Directions for this task »
Every line below that contains the word "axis" must be copied.

Records drawn from a dataset »
▼

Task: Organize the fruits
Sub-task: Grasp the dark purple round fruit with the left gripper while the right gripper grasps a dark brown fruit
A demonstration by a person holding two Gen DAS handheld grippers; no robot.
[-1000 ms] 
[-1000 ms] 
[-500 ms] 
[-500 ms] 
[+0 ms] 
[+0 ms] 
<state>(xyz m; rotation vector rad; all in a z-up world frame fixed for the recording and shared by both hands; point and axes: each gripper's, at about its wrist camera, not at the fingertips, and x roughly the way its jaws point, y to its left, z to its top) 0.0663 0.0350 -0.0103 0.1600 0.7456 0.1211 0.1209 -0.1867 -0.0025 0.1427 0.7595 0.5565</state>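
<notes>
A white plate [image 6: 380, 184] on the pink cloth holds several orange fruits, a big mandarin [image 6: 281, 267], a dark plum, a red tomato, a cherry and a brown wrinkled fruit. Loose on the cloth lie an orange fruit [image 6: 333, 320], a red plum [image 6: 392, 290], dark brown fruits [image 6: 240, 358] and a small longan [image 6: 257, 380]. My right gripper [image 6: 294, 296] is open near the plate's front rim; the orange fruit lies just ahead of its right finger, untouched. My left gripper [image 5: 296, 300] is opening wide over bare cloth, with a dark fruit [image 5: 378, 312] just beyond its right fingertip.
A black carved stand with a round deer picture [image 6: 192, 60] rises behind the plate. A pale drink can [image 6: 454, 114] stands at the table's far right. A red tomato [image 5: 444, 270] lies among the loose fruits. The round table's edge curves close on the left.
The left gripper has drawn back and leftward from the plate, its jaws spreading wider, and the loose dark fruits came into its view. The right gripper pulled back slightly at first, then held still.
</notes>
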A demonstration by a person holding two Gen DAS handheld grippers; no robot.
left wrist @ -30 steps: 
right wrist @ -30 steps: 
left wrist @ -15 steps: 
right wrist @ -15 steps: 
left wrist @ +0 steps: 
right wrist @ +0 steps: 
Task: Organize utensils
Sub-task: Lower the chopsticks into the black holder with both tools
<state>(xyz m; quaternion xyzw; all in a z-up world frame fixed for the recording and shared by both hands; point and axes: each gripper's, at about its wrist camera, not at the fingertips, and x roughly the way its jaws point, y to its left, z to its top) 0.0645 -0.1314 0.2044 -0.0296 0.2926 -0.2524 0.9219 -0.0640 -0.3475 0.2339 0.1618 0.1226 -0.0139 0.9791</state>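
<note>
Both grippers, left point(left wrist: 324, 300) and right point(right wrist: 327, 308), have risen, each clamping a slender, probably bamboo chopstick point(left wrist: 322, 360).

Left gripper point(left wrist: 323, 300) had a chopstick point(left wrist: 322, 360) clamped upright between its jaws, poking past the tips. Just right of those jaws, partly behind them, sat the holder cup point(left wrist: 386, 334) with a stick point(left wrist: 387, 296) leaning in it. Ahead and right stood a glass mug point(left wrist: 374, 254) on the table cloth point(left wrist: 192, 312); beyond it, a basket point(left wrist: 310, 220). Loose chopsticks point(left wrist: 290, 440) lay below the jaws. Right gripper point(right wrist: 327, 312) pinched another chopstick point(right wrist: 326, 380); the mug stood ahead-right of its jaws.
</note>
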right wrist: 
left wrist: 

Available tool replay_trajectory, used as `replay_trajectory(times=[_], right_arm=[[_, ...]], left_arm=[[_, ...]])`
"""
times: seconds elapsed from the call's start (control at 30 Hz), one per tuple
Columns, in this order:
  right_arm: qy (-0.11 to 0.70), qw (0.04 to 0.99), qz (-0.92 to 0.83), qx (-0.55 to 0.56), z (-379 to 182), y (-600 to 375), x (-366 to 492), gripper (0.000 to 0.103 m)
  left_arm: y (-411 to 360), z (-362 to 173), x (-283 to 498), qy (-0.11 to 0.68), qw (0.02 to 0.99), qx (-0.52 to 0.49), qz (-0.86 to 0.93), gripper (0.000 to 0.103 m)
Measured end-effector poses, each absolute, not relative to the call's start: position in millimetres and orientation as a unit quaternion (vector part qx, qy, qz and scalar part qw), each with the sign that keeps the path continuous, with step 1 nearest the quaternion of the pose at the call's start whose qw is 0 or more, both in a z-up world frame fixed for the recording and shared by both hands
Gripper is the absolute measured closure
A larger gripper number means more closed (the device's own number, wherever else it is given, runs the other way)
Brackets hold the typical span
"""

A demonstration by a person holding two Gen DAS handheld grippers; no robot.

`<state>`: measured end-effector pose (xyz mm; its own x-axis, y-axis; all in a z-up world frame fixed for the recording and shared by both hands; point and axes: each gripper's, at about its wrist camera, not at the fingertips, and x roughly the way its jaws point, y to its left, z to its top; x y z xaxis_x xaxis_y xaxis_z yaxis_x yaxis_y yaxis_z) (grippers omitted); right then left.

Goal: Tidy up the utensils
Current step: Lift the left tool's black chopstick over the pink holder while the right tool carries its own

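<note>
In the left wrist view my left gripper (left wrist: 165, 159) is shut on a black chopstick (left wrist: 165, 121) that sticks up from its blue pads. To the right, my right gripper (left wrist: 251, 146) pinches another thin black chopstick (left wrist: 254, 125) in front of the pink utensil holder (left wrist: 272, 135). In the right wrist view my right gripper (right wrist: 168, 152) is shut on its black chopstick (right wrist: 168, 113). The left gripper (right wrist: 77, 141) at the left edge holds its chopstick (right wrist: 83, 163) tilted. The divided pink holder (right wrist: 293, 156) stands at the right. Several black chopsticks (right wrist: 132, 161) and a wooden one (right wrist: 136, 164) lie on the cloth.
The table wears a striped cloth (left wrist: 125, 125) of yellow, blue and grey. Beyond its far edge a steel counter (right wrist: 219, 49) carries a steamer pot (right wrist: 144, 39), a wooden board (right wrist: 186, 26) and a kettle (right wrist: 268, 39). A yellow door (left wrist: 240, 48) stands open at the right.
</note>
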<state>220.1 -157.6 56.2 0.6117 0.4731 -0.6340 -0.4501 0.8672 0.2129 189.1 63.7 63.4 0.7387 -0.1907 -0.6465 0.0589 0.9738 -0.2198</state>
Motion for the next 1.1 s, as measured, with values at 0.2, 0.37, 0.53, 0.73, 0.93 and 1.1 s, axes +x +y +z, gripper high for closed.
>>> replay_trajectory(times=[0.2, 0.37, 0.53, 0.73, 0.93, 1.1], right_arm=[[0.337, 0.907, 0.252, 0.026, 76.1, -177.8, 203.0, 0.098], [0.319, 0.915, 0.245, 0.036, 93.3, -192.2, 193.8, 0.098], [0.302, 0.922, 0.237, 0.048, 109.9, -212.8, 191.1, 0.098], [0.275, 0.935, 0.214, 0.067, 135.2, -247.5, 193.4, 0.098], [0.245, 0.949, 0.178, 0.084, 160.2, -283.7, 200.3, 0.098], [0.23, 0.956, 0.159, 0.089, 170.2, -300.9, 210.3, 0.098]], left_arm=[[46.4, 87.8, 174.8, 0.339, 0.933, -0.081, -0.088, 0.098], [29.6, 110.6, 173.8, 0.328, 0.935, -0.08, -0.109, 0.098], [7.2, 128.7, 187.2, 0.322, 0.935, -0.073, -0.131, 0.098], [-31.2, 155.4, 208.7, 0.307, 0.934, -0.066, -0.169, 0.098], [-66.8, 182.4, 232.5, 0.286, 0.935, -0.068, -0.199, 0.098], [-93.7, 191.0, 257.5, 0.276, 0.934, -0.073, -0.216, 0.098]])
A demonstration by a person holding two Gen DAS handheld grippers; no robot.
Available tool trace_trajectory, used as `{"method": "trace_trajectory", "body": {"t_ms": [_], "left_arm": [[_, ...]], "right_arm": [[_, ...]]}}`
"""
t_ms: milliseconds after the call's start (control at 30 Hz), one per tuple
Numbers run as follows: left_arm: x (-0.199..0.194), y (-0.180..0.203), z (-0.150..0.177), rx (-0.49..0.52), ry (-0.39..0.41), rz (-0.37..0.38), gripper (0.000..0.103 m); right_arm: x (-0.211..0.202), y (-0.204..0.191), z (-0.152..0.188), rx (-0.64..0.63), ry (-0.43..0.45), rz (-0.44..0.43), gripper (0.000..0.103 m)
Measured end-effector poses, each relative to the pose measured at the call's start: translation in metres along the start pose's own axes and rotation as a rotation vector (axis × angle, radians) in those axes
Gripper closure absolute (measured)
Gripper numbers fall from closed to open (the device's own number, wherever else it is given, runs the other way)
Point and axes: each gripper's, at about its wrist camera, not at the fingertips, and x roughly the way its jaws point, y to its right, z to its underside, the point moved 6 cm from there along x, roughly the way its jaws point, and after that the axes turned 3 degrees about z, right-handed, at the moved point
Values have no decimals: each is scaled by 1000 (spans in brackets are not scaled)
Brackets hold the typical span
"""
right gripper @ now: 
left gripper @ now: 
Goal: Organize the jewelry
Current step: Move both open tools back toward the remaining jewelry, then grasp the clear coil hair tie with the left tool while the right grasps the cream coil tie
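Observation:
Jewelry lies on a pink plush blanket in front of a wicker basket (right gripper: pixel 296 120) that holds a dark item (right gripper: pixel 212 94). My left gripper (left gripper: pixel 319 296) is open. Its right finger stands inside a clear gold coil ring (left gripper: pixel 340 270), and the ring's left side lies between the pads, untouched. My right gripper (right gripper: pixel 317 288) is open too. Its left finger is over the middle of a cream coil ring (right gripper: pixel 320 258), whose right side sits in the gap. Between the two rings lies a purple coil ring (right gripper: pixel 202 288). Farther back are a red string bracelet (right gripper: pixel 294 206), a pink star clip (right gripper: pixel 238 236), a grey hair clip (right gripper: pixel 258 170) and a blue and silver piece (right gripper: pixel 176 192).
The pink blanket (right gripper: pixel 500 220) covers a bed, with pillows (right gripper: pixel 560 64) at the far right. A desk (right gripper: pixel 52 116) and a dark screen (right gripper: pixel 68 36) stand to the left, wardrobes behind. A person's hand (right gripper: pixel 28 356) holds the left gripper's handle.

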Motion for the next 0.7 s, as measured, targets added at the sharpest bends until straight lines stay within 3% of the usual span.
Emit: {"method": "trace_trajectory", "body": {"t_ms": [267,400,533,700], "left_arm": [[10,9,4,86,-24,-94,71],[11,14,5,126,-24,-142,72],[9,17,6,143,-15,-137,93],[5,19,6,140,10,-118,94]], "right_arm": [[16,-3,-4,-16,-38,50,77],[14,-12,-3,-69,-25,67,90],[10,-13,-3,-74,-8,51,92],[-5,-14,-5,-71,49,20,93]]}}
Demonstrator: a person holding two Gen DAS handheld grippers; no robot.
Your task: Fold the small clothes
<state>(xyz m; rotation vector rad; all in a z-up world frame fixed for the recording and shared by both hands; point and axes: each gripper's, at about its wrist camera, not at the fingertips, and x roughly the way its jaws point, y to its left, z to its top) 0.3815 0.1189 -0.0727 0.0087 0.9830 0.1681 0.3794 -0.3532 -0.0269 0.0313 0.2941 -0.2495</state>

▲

Solved exercise »
`<state>`: measured end-effector pose (xyz mm; its own x-axis, y-axis; all in a z-up world frame fixed for the recording and shared by both hands; point and axes: each gripper's, at about its wrist camera, not at the fingertips, and x roughly the way its jaws point, y to its left, z to its top; x y z xaxis_x xaxis_y xaxis_z yaxis_x yaxis_y yaxis_z) (grippers omitted); right then left.
Measured end-effector poses, each relative to the pose measured at the call's start: translation in metres along the start pose's own axes and rotation as a rotation vector (axis × angle, radians) in those axes

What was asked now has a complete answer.